### WHAT THIS TASK INVOLVES
After locating the line that contains "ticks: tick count" in the data below, set down exactly that line and each one after it through the line that contains "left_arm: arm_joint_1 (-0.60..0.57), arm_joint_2", and nothing more.

### DATA BLOCK

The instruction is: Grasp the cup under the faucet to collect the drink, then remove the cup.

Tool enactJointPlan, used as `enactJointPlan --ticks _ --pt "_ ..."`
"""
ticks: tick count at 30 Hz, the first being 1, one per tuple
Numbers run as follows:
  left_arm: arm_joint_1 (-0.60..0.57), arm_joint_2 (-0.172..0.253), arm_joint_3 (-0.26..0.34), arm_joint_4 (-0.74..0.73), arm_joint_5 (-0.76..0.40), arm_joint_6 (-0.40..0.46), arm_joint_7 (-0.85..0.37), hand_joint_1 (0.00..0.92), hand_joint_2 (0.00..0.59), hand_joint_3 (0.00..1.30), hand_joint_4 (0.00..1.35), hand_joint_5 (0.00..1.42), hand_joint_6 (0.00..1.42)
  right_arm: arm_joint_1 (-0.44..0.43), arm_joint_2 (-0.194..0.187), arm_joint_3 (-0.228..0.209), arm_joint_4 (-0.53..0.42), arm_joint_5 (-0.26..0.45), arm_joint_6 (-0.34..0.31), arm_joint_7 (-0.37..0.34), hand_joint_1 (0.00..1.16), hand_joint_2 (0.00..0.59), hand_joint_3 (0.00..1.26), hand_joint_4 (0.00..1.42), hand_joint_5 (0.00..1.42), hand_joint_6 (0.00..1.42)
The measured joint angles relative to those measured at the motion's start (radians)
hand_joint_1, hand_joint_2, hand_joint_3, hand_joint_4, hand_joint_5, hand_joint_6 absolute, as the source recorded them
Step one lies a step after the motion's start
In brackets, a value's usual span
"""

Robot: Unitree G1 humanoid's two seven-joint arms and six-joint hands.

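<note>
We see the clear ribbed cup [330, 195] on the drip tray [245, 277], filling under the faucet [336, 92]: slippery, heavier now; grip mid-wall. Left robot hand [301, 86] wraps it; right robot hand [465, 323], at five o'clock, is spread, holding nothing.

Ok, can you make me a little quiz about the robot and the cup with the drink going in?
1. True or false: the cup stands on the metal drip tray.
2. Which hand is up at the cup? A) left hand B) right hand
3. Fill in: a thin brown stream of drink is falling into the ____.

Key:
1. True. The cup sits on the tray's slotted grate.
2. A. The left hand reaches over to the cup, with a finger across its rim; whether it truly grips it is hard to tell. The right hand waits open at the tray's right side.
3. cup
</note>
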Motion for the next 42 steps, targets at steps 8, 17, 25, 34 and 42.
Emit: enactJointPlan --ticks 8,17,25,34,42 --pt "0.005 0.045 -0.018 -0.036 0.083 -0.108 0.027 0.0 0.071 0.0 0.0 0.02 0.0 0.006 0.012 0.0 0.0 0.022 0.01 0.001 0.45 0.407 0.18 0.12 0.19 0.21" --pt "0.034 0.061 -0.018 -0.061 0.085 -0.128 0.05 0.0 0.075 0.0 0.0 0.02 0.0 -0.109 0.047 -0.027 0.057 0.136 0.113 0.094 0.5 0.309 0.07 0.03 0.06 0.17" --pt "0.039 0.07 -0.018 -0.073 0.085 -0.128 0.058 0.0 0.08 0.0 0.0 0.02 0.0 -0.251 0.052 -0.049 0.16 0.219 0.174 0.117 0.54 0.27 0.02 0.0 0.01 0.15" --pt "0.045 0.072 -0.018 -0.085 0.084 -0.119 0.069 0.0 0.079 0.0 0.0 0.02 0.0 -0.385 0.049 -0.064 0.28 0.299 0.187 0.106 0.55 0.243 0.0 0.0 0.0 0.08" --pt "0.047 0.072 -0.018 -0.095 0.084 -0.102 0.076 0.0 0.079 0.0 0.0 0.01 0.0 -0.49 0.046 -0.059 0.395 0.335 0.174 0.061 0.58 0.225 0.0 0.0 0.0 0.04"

### ANSWER SECTION
ticks: tick count at 30 Hz, the first being 1, one per tuple
Numbers run as follows:
  left_arm: arm_joint_1 (-0.60..0.57), arm_joint_2 (-0.172..0.253), arm_joint_3 (-0.26..0.34), arm_joint_4 (-0.74..0.73), arm_joint_5 (-0.76..0.40), arm_joint_6 (-0.40..0.46), arm_joint_7 (-0.85..0.37), hand_joint_1 (0.00..0.92), hand_joint_2 (0.00..0.59), hand_joint_3 (0.00..1.30), hand_joint_4 (0.00..1.35), hand_joint_5 (0.00..1.42), hand_joint_6 (0.00..1.42)

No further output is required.